Évaluation de bonne foi des aptitudes de l'employé

S'appuyant sur la décision Jadot v Concert Industries Ltd. [1997] BCJ No. 2403 (CA) rendue par la Cour d'appel de la Colombie-Britannique, la Cour a fait le commentaire suivant :

[traduction] « [L]e critère pour ce qui est du congédiement dans le contexte de la période d'essai repose sur les aptitudes de l'employé. Le motif valable n'entre pas en jeu. Un employeur n'a qu'à établir qu'il a agi de bonne foi en évaluant les aptitudes de l'employé en période probatoire. »

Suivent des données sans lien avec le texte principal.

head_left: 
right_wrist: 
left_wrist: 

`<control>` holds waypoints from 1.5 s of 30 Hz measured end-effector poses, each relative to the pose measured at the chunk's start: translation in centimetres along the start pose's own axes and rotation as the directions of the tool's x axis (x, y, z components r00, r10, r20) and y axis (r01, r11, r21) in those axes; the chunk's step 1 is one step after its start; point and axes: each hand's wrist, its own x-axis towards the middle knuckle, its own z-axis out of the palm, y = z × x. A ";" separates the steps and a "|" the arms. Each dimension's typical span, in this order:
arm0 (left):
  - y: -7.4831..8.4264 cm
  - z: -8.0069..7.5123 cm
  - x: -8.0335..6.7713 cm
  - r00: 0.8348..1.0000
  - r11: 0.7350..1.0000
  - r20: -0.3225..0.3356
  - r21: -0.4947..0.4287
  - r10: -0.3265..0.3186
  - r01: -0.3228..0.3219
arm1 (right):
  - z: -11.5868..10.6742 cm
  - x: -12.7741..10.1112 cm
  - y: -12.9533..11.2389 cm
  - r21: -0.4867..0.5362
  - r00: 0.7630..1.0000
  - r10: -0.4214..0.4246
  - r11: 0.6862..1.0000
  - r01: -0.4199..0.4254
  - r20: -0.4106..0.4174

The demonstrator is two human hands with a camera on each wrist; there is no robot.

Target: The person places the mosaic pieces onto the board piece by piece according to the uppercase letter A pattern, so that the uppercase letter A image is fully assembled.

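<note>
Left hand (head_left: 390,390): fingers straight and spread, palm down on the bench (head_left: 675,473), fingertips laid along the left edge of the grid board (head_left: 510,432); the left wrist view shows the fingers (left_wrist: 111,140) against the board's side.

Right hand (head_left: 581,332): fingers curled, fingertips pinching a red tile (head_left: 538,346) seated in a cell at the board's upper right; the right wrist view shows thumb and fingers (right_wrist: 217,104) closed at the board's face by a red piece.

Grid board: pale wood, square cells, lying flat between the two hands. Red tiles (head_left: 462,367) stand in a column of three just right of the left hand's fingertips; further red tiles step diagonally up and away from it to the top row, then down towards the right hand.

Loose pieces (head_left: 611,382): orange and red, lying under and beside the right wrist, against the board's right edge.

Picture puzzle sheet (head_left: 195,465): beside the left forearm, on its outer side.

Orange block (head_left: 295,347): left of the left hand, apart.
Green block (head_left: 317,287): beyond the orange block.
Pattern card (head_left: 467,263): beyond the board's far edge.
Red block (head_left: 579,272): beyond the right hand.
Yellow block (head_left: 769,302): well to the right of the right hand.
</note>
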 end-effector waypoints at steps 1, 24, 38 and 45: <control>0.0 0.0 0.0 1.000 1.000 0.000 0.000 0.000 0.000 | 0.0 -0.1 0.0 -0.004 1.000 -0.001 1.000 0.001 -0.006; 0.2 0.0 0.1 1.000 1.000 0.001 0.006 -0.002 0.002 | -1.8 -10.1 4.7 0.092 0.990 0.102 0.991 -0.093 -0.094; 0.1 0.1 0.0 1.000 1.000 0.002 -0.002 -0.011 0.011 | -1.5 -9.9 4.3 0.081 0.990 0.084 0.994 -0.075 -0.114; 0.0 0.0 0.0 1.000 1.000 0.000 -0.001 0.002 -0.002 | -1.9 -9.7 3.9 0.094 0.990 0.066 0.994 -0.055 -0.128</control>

La Cour a ensuite indiqué que, bien que l'employeur ne soit pas tenu de motiver le congédiement d'un employé en période probatoire, il devrait, considérer la conduite de cet employé lorsqu'il évalue ses aptitudes, et ce, à la lumière des facteurs suivants (la « norme légale relative aux aptitudes de l'employé ») :

  • Avant de commencer à travailler ou au début de son emploi, l'employé en période probatoire savait-il sur quoi se fondait l'évaluation de l'employeur?
  • L'employeur a-t-il agi équitablement et avec la diligence voulue lorsqu'il a évalué les aptitudes de l'employé?
  • L'employé a-t-il eu l'occasion raisonnable de démontrer qu'il avait les aptitudes voulues pour remplir ses fonctions?
  • La décision de l'employeur était-elle fondée sur une évaluation honnête, équitable et raisonnable des aptitudes de l'employé, et tenait-elle compte non seulement des compétences et du rendement de l'intéressé, mais également de son caractère, de son jugement, de sa compatibilité et de sa fiabilité (au paragraphe 58)?

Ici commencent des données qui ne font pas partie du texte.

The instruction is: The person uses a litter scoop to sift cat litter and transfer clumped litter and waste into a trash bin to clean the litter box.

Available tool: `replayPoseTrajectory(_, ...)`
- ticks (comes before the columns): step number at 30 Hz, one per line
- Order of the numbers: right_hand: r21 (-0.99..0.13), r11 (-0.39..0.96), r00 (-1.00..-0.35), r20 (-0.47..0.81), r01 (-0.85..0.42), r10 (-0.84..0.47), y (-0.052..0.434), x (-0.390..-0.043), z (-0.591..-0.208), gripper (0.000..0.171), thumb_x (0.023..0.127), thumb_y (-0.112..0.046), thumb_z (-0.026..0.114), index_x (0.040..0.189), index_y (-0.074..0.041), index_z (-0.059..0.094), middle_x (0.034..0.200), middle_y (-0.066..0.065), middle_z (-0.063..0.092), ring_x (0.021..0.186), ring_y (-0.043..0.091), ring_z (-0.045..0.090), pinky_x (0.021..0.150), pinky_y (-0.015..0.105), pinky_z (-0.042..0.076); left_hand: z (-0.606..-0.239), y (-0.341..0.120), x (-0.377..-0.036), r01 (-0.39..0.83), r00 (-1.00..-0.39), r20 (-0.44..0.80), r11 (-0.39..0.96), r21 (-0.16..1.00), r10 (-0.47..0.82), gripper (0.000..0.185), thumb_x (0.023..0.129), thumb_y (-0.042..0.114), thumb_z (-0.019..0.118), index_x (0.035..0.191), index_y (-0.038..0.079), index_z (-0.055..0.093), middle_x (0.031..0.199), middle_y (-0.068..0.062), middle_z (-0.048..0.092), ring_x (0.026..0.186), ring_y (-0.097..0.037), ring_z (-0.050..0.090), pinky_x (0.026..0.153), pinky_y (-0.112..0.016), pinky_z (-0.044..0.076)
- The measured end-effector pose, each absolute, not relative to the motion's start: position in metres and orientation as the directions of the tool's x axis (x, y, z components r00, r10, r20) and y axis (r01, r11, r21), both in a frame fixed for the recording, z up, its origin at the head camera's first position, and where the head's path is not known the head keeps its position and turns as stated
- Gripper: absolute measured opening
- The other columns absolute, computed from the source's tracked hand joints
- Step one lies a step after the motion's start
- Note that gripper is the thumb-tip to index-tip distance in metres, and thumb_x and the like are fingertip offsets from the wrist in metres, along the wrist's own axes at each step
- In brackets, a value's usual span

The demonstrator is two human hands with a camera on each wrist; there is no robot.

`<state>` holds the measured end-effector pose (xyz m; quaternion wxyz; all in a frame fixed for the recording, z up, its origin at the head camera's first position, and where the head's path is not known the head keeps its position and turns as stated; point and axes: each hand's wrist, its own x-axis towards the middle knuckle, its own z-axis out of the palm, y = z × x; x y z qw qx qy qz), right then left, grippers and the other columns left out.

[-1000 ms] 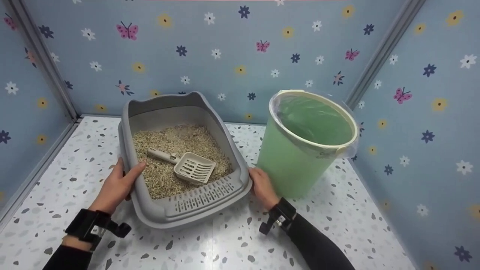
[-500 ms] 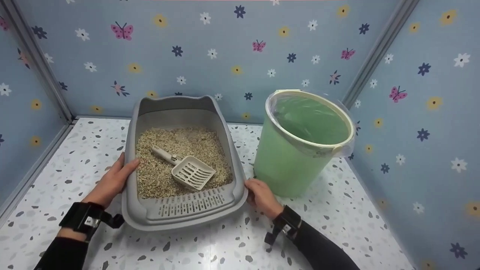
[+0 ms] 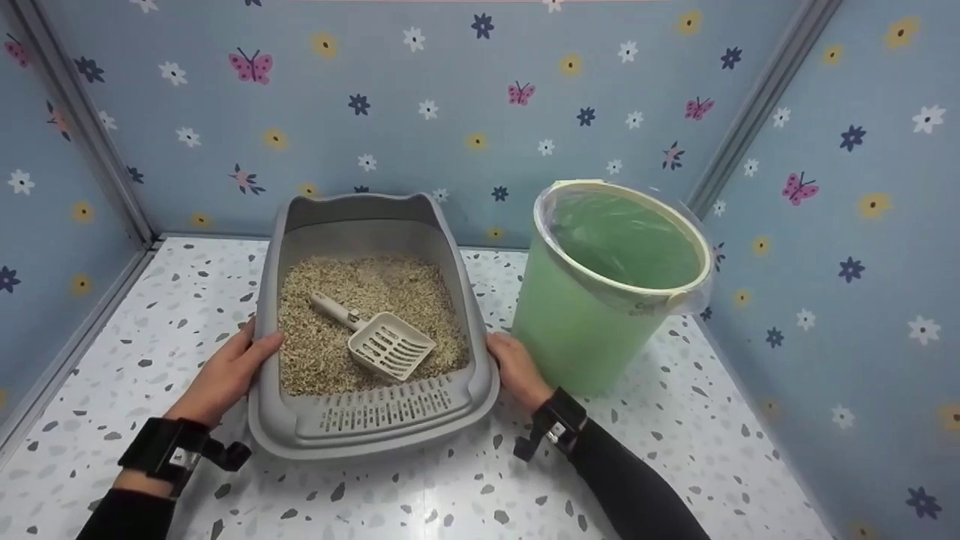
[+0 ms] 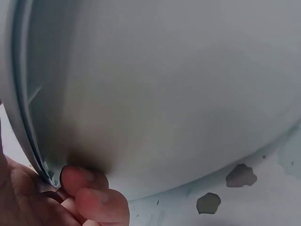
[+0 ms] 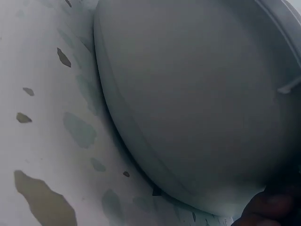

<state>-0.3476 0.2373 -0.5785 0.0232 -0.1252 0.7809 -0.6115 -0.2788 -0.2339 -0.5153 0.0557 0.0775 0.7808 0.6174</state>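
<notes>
A grey litter box (image 3: pixel 375 435) stands in front of me, its low slotted front edge toward me. Tan granular litter (image 3: pixel 315 367) covers its floor, and a beige slotted litter scoop (image 3: pixel 390 346) lies on top, handle toward the back left. My left hand (image 3: pixel 229 375) grips the box's left rim, thumb over the top. In the left wrist view its curled fingers (image 4: pixel 96 193) sit beneath the rim. On the other side, my right hand (image 3: pixel 519 371) holds the right rim near the front corner. Its fingers (image 5: pixel 270 209) show dark at the bottom right of the right wrist view.
A pale green bin (image 3: pixel 577 337) with a clear plastic liner (image 3: pixel 694 296) stands close to the right of the box. Blue flowered panels (image 3: pixel 480 97) wall in the back and both sides. The speckled white tabletop (image 3: pixel 360 502) extends in front of the box.
The litter box has turned clockwise, its back end swinging right and its front end left, so it now stands nearly straight. Both hands have stayed at its rims; the scoop turned with it.
</notes>
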Motion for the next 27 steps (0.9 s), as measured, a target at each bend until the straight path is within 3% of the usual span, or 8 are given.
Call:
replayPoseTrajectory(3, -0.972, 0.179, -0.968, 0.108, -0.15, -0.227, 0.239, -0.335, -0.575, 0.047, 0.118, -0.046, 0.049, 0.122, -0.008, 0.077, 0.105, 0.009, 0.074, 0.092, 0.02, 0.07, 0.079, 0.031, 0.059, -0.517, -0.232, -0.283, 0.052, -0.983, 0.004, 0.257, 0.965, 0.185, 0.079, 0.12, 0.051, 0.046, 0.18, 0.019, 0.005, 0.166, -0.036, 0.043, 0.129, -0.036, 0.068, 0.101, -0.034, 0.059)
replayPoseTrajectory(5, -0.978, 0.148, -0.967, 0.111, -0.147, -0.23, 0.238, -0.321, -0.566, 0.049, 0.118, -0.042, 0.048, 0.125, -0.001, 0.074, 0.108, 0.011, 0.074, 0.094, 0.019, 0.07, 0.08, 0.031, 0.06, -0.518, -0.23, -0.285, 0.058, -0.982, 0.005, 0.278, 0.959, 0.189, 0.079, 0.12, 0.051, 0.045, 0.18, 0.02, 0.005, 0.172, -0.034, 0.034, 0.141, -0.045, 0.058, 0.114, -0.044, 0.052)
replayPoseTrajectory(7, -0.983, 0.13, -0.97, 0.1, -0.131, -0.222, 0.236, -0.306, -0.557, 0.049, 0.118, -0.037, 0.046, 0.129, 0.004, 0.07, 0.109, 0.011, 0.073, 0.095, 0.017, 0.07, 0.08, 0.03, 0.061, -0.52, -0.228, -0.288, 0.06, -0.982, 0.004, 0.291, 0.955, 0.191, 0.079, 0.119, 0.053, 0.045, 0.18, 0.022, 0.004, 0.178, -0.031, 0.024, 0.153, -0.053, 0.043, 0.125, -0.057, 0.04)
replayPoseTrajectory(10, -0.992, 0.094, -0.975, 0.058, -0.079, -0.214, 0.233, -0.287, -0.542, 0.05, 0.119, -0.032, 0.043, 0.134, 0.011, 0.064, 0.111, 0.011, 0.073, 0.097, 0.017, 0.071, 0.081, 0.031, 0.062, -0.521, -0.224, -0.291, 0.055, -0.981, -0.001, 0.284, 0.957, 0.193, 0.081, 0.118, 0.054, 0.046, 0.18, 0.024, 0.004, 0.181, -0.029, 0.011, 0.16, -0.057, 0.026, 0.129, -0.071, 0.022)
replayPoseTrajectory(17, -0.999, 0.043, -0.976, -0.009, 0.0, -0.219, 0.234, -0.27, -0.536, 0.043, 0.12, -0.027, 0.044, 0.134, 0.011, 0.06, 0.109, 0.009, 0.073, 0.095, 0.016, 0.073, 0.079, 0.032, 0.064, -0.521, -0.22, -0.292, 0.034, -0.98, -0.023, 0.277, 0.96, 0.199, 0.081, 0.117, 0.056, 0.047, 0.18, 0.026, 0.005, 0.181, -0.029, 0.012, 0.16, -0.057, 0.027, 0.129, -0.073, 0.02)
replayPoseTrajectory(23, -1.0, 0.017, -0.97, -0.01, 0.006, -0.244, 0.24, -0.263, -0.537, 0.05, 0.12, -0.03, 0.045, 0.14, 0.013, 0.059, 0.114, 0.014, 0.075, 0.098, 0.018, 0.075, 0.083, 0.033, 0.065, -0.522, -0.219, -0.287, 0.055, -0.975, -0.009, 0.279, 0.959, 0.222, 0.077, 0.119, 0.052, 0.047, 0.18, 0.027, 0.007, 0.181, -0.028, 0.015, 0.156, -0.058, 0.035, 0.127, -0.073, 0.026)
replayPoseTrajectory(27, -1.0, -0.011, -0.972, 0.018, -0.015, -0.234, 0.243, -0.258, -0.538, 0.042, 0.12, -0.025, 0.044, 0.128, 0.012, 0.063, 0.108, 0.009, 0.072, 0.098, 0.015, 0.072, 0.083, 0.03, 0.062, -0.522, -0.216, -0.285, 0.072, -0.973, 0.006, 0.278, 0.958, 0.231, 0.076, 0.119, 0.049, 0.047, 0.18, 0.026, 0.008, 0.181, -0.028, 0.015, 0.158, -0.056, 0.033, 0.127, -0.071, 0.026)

En appliquant cette norme, la Cour a conclu que M. Ly n'avait pas eu l'occasion équitable de démontrer qu'il avait les aptitudes requises pour occuper son poste. Elle a accepté la preuve que M. Ly a présentée, voulant qu'il ait tenté au début de la relation d'emploi de comprendre les attentes de l'employeur; toutefois, celui-ci n'avait pas répondu clairement au plaignant ou ne lui avait pas donné l'occasion équitable de démontrer qu'il avait les aptitudes requises pour occuper le poste de gestionnaire.

Par conséquent, l'Interior Health Authority n'a pas respecté la norme requise au chapitre de la bonne foi lorsqu'elle a évalué les aptitudes de M. Ly au regard du poste qu'il occupait. Le plaignant a eu droit à trois mois de salaire comme indemnisation au titre d'un préavis raisonnable.

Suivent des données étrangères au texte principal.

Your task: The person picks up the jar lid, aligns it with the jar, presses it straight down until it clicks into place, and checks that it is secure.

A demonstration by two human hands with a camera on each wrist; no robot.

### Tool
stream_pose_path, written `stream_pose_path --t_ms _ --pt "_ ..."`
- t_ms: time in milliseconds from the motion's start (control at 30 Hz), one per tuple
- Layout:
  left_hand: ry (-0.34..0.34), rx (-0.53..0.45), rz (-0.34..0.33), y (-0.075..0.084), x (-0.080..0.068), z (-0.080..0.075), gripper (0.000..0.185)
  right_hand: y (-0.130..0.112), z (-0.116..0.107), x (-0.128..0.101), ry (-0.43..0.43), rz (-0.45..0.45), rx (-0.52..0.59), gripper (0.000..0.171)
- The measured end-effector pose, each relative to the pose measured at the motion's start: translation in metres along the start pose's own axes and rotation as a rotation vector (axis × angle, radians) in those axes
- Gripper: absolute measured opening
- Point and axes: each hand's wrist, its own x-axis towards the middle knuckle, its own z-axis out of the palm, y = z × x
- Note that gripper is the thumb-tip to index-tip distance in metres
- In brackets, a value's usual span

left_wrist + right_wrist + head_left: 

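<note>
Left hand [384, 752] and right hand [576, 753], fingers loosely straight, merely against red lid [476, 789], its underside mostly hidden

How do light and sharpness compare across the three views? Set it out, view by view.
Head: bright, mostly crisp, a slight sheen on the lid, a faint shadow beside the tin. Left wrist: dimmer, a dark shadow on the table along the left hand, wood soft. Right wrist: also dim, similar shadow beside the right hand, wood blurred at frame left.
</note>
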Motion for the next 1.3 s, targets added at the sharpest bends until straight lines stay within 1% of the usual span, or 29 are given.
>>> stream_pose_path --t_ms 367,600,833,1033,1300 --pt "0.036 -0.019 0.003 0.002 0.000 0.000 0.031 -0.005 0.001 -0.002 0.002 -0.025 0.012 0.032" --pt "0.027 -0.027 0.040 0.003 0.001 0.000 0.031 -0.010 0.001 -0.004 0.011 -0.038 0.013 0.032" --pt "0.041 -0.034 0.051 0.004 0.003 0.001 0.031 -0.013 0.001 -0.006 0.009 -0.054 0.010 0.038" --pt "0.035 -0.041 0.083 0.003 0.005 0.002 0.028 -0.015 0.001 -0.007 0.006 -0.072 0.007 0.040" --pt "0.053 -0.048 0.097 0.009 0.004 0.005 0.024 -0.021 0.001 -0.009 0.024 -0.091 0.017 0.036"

La décision est une leçon précieuse pour les employeurs qui doivent évaluer les aptitudes d'employés en période probatoire. Les tribunaux reconnaîtront la validité des périodes probatoires (pourvu qu'on respecte les normes minimales en matière d'emploi) et autoriseront les employeurs à congédier des employés qui n'ont pas les aptitudes requises. Cependant, l'évaluation de ces aptitudes doit se dérouler de bonne foi. La cause Ly démontre que les tribunaux seront peut-être prêts à déterminer si un employeur a clairement indiqué ses attentes à l'égard d'un rôle donné et si, ce faisant, il a donné à l'employé en question l'occasion de faire ses preuves. Les employeurs feraient bien d'étayer de documents le progrès d'un employé en période probatoire et de s'entretenir régulièrement avec l'intéressé quant à son rendement; en effet, les employeurs doivent être prêts à défendre leur décision de congédier un employé en période probatoire, si cette décision est contestée.